ECLI:NL:OGHACMB:2011:BQ0635
Gemeenschappelijk Hof van Justitie van Aruba, Curaçao, Sint Maarten en van Bonaire, Sint Eustatius en Saba
- Hoger beroep
- Rechtspraak.nl
Beoordeling van de ondercuratelestelling van een zoon in het kader van drank- en middelenmisbruik
In deze zaak is de ondercuratelestelling van de zoon van de verzoeker aan de orde. De zoon was eerder onder curatele gesteld door het Gerecht in eerste aanleg van de Nederlandse Antillen, zittingsplaats Bonaire, op 6 augustus 2009, in het kader van een zogenaamde 'Brasami-ondercuratelestelling' op basis van artikel 1:378 lid 1 sub c van het Burgerlijk Wetboek. Deze ondercuratelestelling werd opgeheven bij beschikking van 20 januari 2010. De verzoeker, de ouder van de zoon, heeft op 3 maart 2010 beroep aangetekend tegen deze opheffing, met het verzoek om de ondercuratelestelling opnieuw in te stellen.
De zaak is behandeld op verschillende zittingen, waarbij de laatste zitting op 27 januari 2011 plaatsvond. De centrale vraag die het Hof diende te beantwoorden was of de zoon, als gevolg van zijn drank- en middelenmisbruik, zijn belangen niet behoorlijk waarneemt en of hij daarmee de veiligheid van anderen in gevaar brengt. Het Hof oordeelt dat de angst van de naaste omgeving voor de zoon niet voldoende is om de ondercuratelestelling te rechtvaardigen, tenzij deze angst is gebaseerd op concrete feiten die de veiligheid van anderen in gevaar brengen.

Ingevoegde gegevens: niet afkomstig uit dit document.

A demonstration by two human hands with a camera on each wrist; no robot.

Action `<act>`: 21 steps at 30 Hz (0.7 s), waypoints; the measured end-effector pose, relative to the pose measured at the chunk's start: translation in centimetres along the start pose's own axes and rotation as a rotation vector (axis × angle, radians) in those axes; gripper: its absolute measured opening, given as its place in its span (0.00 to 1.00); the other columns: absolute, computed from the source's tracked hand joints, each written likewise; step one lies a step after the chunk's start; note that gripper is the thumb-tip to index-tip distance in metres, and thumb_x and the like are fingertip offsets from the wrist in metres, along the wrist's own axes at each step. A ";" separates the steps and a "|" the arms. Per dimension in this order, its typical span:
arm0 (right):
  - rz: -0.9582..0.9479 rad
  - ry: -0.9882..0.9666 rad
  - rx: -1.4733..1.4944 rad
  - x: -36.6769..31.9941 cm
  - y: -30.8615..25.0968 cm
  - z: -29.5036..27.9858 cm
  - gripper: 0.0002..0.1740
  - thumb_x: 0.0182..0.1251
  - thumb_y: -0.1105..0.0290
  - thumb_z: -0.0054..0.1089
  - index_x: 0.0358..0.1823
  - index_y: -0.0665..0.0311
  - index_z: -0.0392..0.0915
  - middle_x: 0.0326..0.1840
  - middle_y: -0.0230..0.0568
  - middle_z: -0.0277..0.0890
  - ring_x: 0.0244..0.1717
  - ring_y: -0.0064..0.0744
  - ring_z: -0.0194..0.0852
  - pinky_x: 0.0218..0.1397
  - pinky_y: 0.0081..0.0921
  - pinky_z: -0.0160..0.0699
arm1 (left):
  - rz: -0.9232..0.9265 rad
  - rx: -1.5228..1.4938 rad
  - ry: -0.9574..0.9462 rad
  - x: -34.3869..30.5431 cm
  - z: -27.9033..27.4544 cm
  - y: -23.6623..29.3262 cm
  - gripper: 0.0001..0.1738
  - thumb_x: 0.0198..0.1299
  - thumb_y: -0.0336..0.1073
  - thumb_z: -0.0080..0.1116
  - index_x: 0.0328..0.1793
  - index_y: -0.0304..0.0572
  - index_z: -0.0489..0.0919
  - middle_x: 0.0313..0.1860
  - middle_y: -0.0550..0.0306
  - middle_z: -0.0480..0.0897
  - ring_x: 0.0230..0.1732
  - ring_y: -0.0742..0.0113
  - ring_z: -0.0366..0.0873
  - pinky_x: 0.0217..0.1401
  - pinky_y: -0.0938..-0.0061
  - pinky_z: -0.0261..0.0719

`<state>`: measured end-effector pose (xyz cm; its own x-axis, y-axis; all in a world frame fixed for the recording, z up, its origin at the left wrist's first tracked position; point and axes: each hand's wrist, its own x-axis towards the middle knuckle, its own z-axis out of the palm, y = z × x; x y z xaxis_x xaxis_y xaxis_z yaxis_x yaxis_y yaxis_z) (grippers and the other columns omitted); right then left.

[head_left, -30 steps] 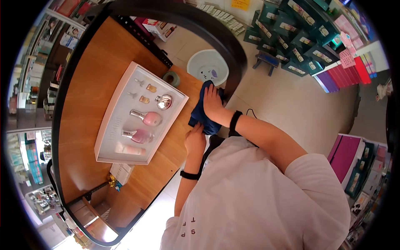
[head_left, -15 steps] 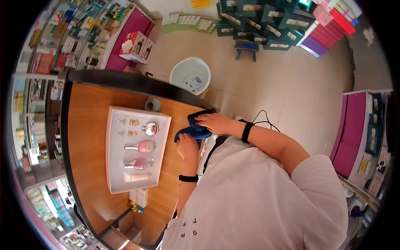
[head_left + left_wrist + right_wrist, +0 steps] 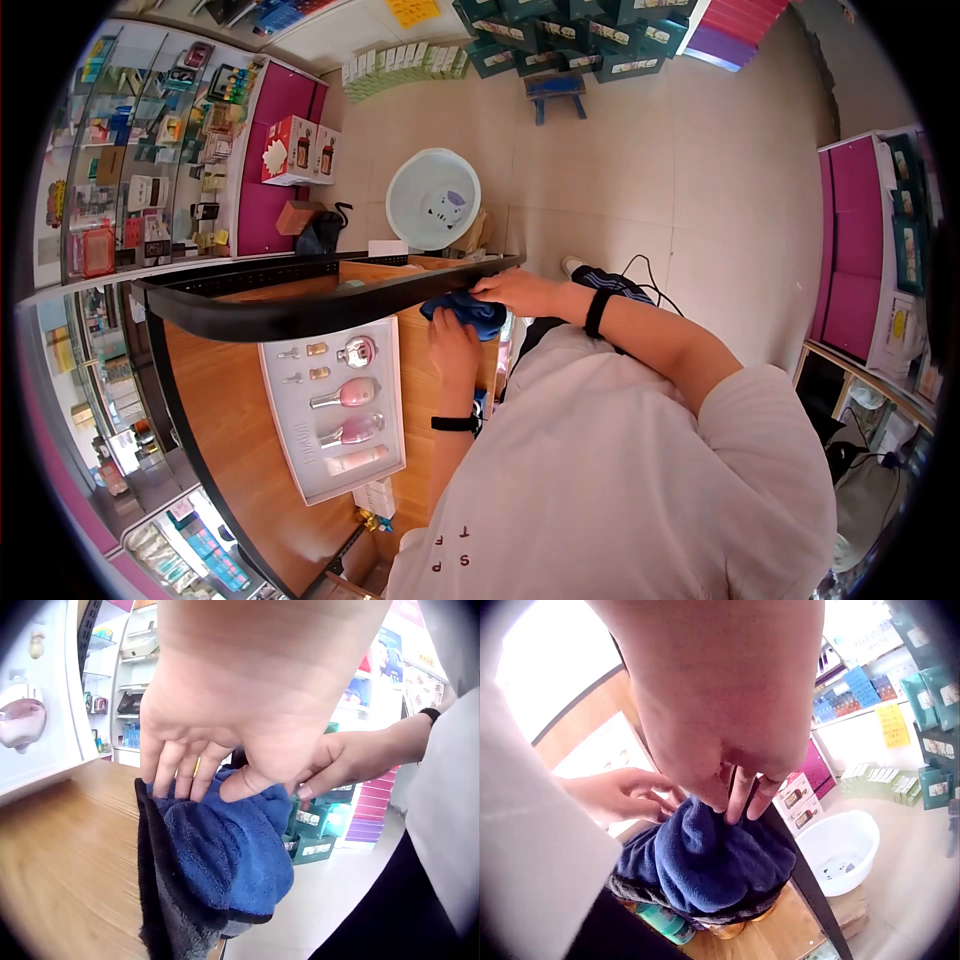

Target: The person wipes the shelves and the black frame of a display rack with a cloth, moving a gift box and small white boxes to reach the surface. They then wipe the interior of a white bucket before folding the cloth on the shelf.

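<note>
Blue cloth (image 3: 468,310) gripped by curled left hand (image 3: 452,345) and right hand (image 3: 520,290)

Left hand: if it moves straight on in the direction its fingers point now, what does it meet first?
The blue cloth: the left hand touches it with its fingertips at the edge of the table. Just beyond the cloth is the right hand, probably next, though depth is unclear.

1. This is a cosmetics shop: glass display shelves (image 3: 130,150) along the wall hold rows of small boxed goods.
2. Many identical teal boxes (image 3: 560,30) are stacked in bulk at the far side of the floor.
3. Magenta cabinets (image 3: 850,280) line the sides, and red product boxes (image 3: 300,150) stand on one of them.
4. An open white gift set (image 3: 290,410) of pink bottles and small jars lies on the wooden table (image 3: 230,450).
</note>
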<state>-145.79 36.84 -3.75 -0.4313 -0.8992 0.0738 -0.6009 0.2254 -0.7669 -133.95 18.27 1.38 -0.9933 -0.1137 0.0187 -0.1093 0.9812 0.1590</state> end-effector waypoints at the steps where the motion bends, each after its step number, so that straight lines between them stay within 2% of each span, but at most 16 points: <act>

Het Hof concludeert dat er onvoldoende bewijs is voor de gestelde gedragingen die zouden leiden tot een hernieuwde ondercuratelestelling. De enige feiten die naar voren zijn gekomen zijn een aangifte van bedreiging en een incident waarbij de zoon een vuistslag heeft gegeven, maar deze feiten zijn niet voldoende om de ondercuratelestelling te rechtvaardigen. Het Hof bevestigt daarom de beschikking van het GEA, die de curatele terecht heeft opgeheven.